Thursday, August 19, 2010
The Big Question
I have repeatedly gotten asked one question--including tonight--so let me answer it for all.
Why is the warmest period of the year in early August, when the sun is strongest on June 21st? How could that be?
Or a similar question: Why are the highest daily temperatures in summer around 5 PM when the sun is strongest at 1 PM (PDT)?
The temperatures should be highest when the sun is the strongest, right?Nope...that isn't correct.
The temperature of the earth depends primarily on two things. The amount of radiation coming IN and the amount of radiation going OUT. Everyone is familiar with what is coming in--radiation from the sun. Nighttime, no solar warming. During the day, the sun's radiation peaks at solar noon (12 PM PST, 1 PM PDT).But there is ALSO radiation going out. That is INFRARED radiation. The earth (and even you) emit infrared radiation. The warmer you are, the more infrared radiation you emit. (no jokes about "hot dates" please). This radiation is going on 24-h a day.
Whether the earth warms up or cools down depends on the sum of what is coming in and what is going out. More coming in than going out...the earth warms. More going out than coming in..the earth cools.

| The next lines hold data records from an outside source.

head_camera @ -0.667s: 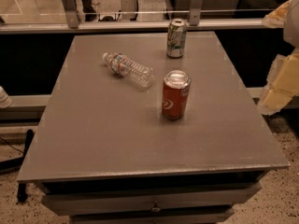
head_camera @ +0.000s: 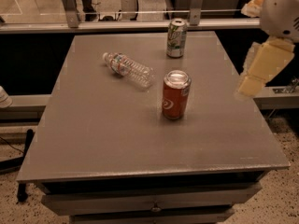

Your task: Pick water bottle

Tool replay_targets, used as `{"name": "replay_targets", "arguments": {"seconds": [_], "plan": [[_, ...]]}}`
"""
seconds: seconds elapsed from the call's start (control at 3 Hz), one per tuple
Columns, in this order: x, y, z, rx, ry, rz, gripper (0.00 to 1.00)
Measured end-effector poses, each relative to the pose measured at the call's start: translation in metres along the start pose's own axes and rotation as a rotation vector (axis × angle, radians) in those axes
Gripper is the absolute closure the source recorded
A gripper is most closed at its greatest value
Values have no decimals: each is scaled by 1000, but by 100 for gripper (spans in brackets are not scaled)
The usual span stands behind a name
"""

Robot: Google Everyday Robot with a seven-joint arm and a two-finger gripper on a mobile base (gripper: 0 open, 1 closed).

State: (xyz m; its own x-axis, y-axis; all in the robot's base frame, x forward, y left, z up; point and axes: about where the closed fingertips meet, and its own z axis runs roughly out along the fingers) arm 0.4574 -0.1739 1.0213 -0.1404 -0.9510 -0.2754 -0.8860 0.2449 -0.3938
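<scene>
Camera view: water bottle (head_camera: 128,69) lies sideways on tabletop (head_camera: 117,139), behind-left of red soda can (head_camera: 176,94); tool (head_camera: 256,76) hangs beyond the right edge, grip state indeterminable.

Single view, raised, facing down across the surface (head_camera: 140,139) from its near edge. Moderately close. Claw (head_camera: 256,78) at frame right.
</scene>
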Motion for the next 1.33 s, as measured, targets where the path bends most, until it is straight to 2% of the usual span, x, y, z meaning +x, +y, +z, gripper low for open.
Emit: {"name": "replay_targets", "arguments": {"seconds": [0.33,0.67,1.0,1.33], "plan": [[-54,-19,23,15,-79,-13,0],[-111,-33,59,7,-139,3,0],[-154,-40,100,-16,-186,66,0],[-180,-49,135,-40,-207,120,0]]}}
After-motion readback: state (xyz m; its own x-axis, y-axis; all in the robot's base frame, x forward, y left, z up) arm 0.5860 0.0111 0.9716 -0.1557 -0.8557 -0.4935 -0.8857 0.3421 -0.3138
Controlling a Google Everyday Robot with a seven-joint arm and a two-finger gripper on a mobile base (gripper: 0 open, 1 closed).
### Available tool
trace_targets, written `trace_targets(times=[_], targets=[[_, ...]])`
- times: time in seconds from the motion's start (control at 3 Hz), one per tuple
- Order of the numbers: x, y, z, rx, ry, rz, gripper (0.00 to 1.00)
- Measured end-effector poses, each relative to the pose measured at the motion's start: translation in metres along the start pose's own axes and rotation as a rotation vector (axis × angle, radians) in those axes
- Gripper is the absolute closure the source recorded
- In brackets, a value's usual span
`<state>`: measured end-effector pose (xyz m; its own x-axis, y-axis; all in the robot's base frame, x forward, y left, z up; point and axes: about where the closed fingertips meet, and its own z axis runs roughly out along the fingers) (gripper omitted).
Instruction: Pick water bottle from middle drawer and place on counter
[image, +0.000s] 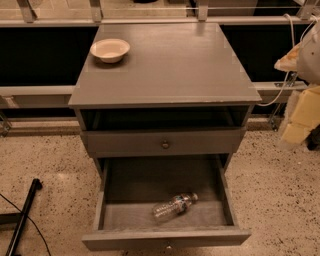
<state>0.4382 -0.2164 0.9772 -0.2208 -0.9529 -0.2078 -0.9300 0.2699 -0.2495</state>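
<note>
The water bottle (174, 205) lies on its side on the grey floor of the open middle drawer (227, 200), near the front board, cap pointing right and back. The counter (170, 65) is the grey top slab of the cabinet above it. My gripper (296, 127) hangs at the far right edge of the view, pale and blurred, beside the cabinet's right side at about the height of the upper drawer front. It is well apart from the bottle, to the right and above it, and nothing shows in it.
A cream round bowl (110, 49) sits at the counter's back left corner. A closed drawer front with a brass knob (165, 144) sits above the open drawer. A black stand leg (24, 212) lies on the terrazzo floor at left. Cables (286, 82) hang at right.
</note>
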Motion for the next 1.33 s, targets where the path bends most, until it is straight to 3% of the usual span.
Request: trace_targets(times=[0.33, 0.67, 1.0, 1.33], targets=[[-0.002, 0.001, 0.005, 0.002, -0.014, -0.006, 0.00], [-0.007, 0.015, 0.038, -0.022, -0.080, -0.029, 0.00], [-0.027, 0.055, 0.104, -0.093, -0.238, -0.096, 0.00], [-0.034, 0.082, 0.151, -0.168, -0.375, -0.137, 0.00]])
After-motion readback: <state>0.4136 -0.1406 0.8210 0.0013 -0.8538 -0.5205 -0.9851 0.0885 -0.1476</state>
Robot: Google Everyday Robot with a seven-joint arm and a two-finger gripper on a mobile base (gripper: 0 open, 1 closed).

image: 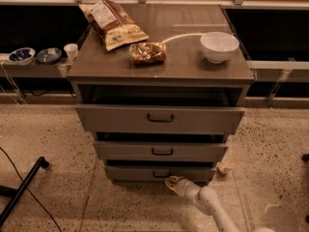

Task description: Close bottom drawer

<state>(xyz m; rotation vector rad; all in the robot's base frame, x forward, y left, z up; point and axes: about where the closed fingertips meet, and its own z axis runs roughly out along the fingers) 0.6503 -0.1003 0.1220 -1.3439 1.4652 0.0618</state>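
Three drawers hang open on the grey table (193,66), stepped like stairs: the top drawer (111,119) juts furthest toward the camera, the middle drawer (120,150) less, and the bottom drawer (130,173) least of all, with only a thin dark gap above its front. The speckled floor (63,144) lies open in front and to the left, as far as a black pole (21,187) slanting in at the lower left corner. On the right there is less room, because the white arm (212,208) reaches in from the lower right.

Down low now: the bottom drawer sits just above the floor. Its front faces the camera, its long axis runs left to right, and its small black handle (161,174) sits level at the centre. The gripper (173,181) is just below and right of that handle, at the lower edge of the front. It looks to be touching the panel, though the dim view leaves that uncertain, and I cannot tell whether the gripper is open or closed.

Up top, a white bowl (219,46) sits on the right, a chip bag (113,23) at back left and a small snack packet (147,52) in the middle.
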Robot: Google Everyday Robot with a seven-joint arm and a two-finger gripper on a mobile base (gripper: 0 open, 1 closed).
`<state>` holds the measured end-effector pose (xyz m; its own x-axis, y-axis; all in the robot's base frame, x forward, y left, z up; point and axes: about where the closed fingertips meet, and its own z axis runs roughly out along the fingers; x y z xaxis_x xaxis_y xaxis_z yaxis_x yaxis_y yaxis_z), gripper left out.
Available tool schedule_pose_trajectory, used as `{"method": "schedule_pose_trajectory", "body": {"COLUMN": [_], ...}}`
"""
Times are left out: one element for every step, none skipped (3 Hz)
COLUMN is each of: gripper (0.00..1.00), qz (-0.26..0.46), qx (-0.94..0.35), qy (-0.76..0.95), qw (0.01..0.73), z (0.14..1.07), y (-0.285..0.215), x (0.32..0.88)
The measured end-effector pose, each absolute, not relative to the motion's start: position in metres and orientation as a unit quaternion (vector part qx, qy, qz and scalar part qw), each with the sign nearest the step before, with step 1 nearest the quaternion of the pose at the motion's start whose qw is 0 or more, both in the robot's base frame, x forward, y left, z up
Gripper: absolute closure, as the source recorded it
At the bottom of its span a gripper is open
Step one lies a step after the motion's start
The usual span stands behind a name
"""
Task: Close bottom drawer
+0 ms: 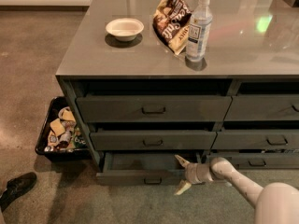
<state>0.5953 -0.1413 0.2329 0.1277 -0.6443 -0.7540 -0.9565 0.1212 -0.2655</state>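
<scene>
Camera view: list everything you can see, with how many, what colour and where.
bowl: 1, white, countertop left
snack bag: 1, brown and yellow, countertop, beside bottle
water bottle: 1, clear, upright, countertop
cabinet: 1, grey, centre
bottom drawer: 1, dark grey, left stack, pulled open
upper drawers: 2, grey, above it
right-stack drawers: 3, grey, partly in view
bin: 1, black, floor left of cabinet
shoe: 1, black, floor bottom left
arm: 1, off-white, bottom right
end effector: 1, off-white, open, at bottom drawer's front edge
</scene>
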Motion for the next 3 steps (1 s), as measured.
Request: {"method": "schedule_pose_trajectory", "body": {"gripper": [0.18,0.41,0.64], "qz": [0.201,0.211,0.220], "qx": [-0.638,-0.639,-0.634], "qy": [0.628,0.632,0.641], "qw": [0.398,0.385,0.371], "z": [0.241,0.237,0.222], "y": [-0.150,-0.156,-0.157], "x": [0.568,0.546,0.540]}}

Consider the figure below for the daily situation (standard time). The curve with the yellow fill shows the solar radiation--which of course goes from zero at sunrise and sunset to a maximum at noon. The blue shows the infrared outgoing radiation, which varies as temperature changes. The red line is the temperature. You will notice for a period after noon, the incoming is still greater than the outgoing and thus the air temperature warms. Temperature rises until the outgoing equals the incoming...that is the time of maximum temperature--sometime in the afternoon. (Remember that the amount of infrared radiation depends on temperature, so it is greatest when temperature is highest).
Interestingly the minimum temperature each day often occurs AFTER the sun rises, because it takes a while for the incoming solar warming to exceed the outgoing infrared cooling (see figure).

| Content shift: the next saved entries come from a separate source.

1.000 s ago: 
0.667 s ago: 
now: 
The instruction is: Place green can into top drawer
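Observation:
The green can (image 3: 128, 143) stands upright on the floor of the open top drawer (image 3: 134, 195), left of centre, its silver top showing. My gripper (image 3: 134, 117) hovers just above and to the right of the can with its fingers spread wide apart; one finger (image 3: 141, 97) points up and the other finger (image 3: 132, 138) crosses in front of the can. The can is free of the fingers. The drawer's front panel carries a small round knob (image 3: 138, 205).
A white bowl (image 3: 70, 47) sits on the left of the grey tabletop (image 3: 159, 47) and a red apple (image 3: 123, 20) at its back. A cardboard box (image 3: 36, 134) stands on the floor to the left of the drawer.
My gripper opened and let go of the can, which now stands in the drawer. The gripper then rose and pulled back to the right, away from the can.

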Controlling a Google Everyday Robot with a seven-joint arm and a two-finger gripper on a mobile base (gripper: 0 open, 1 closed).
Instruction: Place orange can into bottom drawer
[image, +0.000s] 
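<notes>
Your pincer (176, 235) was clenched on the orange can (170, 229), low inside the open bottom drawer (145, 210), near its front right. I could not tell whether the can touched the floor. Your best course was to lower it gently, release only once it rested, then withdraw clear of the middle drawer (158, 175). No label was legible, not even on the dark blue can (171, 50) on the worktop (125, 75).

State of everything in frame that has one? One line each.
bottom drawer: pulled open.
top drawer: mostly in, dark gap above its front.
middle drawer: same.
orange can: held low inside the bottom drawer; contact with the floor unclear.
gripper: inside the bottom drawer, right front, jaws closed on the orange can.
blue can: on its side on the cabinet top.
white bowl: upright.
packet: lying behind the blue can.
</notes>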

The same idea works with the annual temperature variation. Yes, the sun is strongest on June 21st, but for a period of time the solar radiation is greater than the outgoing radiation. The crossover is in early August.
And there is something else that influences the time lag between maximum heating and surface temperature..the thermal inertia or heat capacity of the planet: the surface...and particularly water...takes a while to heat up during the summer. Over land, the thermal inertia is relatively small, while for water the thermal inertia is very large. Shallow bodies of water heat up more rapidly than the deep oceans.
Another way to think of all this is to consider you bank account. As long as more money is being deposited than being taken out, your bank balance will increase...even if your deposits are falling off!
Or your bathtub...as long as more water is coming in than draining out, the water level rises.
Makes sense?...let me know if I have confused things even more!